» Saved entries
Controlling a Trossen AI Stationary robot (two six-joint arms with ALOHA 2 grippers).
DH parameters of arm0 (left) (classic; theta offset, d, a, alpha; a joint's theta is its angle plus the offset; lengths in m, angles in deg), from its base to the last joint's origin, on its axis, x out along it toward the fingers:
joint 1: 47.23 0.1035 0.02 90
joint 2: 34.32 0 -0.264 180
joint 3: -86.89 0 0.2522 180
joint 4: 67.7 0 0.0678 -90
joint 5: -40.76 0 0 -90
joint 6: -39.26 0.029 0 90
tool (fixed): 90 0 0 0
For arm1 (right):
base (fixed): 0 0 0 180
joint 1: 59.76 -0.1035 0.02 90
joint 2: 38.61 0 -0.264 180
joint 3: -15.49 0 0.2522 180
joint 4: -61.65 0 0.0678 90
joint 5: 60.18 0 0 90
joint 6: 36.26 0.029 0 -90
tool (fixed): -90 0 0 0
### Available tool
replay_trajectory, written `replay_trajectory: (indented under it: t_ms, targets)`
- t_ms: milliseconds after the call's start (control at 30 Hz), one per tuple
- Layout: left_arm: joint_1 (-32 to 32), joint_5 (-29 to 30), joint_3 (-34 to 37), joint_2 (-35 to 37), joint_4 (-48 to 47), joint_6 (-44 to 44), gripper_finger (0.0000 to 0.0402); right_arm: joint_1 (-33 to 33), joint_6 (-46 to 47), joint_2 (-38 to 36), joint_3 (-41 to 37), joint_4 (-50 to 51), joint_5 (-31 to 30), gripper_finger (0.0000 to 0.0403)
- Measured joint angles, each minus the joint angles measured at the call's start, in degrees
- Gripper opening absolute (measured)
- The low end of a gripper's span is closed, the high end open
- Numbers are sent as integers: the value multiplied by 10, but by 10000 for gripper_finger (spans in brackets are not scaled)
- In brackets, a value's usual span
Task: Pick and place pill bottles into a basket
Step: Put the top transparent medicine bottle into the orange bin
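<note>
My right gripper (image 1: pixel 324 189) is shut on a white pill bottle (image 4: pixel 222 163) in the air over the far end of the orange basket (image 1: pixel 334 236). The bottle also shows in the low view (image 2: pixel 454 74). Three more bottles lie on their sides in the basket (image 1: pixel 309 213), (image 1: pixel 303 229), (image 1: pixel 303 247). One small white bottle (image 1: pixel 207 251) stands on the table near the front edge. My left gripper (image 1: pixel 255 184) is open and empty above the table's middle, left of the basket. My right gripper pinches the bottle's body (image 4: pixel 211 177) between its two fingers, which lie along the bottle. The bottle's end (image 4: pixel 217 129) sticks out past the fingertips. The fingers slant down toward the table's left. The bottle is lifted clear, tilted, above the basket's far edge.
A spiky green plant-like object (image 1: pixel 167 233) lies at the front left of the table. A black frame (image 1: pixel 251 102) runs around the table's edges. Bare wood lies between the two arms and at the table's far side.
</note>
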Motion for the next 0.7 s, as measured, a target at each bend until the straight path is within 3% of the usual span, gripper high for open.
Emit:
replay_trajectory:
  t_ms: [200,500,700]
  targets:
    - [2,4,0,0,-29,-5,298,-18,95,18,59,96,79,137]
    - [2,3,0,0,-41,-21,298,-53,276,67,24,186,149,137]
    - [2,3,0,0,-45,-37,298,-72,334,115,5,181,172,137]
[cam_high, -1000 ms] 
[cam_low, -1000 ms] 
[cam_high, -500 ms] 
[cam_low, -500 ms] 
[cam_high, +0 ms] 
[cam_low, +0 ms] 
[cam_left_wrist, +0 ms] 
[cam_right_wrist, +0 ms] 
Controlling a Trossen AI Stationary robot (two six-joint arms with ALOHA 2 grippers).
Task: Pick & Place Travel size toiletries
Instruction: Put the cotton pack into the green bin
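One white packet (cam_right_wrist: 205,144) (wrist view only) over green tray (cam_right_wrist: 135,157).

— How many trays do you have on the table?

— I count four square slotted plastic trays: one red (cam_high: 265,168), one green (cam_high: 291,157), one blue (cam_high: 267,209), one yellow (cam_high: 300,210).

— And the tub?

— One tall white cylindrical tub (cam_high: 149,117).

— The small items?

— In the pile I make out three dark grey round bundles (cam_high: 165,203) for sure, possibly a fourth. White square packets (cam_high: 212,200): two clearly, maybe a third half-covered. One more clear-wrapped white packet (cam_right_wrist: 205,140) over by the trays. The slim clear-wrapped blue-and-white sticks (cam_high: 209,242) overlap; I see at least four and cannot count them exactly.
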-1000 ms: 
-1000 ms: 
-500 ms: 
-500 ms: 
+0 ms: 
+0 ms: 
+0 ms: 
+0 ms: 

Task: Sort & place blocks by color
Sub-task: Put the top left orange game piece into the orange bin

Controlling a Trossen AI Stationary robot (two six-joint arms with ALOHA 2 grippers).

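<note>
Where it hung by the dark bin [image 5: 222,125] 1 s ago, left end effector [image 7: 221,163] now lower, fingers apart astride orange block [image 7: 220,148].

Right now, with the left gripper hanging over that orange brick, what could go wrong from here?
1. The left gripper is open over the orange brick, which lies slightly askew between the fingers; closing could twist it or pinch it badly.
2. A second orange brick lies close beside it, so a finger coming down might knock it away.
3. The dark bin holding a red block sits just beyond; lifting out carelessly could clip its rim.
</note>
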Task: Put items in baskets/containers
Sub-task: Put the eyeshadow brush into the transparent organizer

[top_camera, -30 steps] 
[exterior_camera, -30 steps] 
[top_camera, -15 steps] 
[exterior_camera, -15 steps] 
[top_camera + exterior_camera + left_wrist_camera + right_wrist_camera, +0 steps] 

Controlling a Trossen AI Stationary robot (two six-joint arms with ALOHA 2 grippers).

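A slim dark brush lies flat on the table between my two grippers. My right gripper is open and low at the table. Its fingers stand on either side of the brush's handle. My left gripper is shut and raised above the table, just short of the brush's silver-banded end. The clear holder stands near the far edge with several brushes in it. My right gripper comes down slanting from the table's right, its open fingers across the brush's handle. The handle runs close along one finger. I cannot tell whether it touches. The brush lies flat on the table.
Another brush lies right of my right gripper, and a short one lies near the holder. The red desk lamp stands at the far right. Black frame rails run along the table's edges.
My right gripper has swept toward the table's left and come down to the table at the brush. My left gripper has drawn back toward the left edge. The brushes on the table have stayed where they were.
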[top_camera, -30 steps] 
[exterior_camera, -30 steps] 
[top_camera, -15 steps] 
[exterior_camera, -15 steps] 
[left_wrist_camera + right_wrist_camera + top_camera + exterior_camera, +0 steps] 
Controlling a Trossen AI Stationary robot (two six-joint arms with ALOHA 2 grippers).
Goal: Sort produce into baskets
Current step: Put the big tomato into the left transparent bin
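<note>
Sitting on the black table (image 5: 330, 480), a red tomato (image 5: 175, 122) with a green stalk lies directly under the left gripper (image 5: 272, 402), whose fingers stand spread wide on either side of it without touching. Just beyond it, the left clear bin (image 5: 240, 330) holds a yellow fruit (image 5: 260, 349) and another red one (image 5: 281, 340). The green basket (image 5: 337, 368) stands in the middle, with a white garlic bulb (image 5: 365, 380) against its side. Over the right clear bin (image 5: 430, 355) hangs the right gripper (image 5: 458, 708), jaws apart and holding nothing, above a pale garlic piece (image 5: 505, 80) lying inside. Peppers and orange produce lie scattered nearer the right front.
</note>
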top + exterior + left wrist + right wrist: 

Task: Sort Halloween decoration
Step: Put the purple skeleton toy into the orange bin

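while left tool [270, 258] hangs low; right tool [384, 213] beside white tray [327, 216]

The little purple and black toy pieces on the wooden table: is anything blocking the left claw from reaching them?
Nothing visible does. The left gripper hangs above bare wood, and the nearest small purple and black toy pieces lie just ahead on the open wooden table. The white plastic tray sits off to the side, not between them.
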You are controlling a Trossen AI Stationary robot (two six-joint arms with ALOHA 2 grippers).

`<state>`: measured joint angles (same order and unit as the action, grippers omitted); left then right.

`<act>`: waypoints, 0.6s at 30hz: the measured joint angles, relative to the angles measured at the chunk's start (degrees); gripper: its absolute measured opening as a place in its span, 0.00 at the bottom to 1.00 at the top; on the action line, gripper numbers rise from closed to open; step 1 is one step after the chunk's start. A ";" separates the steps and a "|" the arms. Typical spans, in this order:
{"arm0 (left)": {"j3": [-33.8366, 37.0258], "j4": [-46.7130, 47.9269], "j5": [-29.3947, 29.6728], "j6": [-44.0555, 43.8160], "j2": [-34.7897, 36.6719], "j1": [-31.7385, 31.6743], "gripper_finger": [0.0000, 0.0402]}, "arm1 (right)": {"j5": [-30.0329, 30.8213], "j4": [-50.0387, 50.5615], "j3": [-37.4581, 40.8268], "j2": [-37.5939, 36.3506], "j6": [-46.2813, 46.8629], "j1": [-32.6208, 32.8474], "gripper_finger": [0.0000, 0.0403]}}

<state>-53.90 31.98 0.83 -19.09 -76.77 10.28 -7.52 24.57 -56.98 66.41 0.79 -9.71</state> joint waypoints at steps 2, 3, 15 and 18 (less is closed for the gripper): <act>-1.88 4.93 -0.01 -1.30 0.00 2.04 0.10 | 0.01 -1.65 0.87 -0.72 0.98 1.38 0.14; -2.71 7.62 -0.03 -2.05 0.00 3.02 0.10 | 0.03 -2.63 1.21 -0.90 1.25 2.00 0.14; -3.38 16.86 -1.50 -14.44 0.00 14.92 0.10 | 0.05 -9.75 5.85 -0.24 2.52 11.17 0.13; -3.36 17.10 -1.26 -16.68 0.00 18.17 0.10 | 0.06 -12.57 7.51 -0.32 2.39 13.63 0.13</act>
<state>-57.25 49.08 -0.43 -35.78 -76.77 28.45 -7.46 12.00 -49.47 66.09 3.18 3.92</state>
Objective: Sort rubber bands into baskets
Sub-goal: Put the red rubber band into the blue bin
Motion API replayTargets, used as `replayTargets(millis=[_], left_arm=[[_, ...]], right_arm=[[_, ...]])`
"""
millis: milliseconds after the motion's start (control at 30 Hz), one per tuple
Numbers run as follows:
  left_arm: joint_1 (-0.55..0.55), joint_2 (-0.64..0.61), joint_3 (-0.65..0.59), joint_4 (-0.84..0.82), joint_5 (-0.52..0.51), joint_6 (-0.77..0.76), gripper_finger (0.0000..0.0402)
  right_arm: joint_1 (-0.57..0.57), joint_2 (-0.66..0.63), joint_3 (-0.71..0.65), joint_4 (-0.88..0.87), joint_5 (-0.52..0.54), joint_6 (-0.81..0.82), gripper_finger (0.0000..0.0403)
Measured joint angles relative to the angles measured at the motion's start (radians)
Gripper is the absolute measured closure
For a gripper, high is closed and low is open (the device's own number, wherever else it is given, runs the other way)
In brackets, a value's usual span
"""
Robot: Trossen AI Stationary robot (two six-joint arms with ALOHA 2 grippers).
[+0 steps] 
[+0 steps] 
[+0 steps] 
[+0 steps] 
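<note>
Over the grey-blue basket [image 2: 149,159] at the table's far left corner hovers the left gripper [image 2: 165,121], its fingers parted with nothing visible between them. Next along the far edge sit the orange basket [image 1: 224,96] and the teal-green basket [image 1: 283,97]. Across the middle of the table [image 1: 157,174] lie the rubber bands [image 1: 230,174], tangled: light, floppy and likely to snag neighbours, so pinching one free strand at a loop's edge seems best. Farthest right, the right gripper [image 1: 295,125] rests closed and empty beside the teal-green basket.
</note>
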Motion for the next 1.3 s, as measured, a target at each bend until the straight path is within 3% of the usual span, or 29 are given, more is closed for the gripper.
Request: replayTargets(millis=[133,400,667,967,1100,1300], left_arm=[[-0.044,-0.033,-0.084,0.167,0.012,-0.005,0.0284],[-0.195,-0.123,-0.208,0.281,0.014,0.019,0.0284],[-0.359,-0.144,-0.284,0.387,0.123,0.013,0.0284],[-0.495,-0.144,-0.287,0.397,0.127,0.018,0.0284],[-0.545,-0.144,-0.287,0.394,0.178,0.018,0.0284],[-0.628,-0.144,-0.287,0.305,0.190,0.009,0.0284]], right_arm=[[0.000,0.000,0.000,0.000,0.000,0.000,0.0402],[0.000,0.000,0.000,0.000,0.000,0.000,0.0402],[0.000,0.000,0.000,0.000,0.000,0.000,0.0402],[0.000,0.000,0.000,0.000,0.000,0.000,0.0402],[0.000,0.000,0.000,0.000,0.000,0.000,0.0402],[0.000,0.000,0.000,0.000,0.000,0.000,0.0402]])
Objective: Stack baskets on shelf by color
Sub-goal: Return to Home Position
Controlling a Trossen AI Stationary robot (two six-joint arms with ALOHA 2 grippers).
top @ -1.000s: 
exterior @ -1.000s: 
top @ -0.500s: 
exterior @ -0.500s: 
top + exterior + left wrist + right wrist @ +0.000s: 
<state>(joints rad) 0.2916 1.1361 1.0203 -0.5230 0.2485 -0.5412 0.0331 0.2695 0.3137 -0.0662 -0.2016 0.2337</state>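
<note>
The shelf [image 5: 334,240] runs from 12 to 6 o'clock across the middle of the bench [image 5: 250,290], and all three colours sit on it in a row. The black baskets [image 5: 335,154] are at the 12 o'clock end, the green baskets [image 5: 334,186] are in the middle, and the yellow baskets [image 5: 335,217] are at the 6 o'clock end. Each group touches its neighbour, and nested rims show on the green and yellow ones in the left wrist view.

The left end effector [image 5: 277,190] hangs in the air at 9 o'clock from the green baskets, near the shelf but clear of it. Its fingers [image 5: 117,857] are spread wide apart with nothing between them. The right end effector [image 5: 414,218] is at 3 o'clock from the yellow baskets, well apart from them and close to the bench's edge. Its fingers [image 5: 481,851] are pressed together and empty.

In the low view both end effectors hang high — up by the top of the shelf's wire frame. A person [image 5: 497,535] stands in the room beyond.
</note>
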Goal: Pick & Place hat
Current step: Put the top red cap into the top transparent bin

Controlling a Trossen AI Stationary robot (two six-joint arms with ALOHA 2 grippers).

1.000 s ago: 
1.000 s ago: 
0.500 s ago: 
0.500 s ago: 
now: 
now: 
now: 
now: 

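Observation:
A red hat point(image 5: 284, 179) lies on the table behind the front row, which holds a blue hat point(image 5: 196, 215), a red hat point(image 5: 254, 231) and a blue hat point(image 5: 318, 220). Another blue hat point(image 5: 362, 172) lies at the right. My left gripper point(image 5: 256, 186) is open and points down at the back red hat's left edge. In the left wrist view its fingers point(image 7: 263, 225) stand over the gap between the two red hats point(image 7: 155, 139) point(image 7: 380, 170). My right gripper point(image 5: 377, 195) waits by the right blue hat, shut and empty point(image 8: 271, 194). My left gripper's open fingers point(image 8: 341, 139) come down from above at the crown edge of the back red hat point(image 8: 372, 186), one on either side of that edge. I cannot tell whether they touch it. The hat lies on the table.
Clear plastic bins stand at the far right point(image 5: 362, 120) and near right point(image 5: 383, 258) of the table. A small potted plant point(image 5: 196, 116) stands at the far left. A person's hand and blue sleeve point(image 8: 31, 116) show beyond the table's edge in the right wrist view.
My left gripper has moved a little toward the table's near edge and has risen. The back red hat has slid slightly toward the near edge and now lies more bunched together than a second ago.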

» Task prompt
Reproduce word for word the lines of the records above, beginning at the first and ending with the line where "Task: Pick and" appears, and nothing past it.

» Reply to the exercise
Controlling a Trossen AI Stationary robot (two six-joint arms with ALOHA 2 grippers).
DH parameters of arm0 (left) (classic; theta offset, d, a, alpha; a joint's theta is its angle plus the offset; lengths in m, angles in deg), from its base to the last joint's origin, on its axis, x out along it toward the fingers:
joint 1: 47.23 0.1035 0.02 90
joint 2: 34.32 0 -0.264 180
joint 3: -86.89 0 0.2522 180
joint 4: 67.7 0 0.0678 -90
joint 5: -40.76 0 0 -90
joint 6: -39.26 0.029 0 90
tool (fixed): 90 0 0 0
For arm1 (right):
base (fixed): 0 0 0 180
joint 1: 59.76 -0.1035 0.02 90
joint 2: 38.61 0 -0.264 180
joint 3: -15.49 0 0.2522 180
joint 4: -61.65 0 0.0678 90
joint 5: 60.18 0 0 90
joint 6: 36.26 0.029 0 -90
tool (fixed): -90 0 0 0
### Available tool
replay_trajectory, written `replay_trajectory: (indented under it: t_ms, targets)`
- t_ms: milliseconds after the call's start (control at 30 Hz), one per tuple
- Layout: left_arm: joint_1 (-32 to 32), joint_5 (-29 to 30), joint_3 (-34 to 37), joint_2 (-35 to 37), joint_4 (-48 to 47), joint_6 (-44 to 44), gripper_finger (0.0000 to 0.0402); right_arm: joint_1 (-33 to 33), joint_6 (-46 to 47), joint_2 (-38 to 36), joint_3 (-41 to 37), joint_4 (-50 to 51), joint_5 (-31 to 30), gripper_finger (0.0000 to 0.0403)
- Measured joint angles, each minus the joint angles measured at the call's start, in degrees
- Gripper opening absolute (measured)
- The low end of a gripper's span is closed, the high end open
- Numbers are sent as integers: the value multiplied by 10, but by 10000 for gripper_finger (spans in brackets are not scaled)
- In brackets, a value's usual span
Task: Pick and place pill bottles into a basket

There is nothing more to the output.